TASK OBJECTIVE: Copy all of the material below, line for line.

THE DATA:
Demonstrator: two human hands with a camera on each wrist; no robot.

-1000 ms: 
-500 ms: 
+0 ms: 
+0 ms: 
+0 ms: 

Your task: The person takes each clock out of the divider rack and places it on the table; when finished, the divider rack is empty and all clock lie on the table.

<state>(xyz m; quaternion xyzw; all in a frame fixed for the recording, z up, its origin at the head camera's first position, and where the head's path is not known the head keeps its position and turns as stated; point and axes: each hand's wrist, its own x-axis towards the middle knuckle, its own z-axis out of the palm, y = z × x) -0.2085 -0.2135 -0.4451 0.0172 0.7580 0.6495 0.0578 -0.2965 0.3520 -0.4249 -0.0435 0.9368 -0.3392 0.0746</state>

RESPONSE AREA:
Demonstrator: two human hands with a camera on each wrist; no robot.

-1000 ms: 
-500 ms: 
+0 ms: 
+0 ms: 
+0 ms: 

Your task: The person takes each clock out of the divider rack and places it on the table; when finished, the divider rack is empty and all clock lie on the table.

<state>(xyz m; quaternion xyzw; all in a frame fixed for the recording, z up, its origin at the head camera's first position, and where the head's path is not known the head keeps its position and turns as stated; point and axes: each hand's wrist, its own x-axis towards the middle knuckle, its own z-axis out of the palm, y = z × x) -0.2085 -0.2135 -0.4451 0.0172 0.7580 0.6495 0.0578 -0.2965 0.3520 -0.4249 -0.0435 0.9368 -0.3392 0.0746</state>

The full output has been given.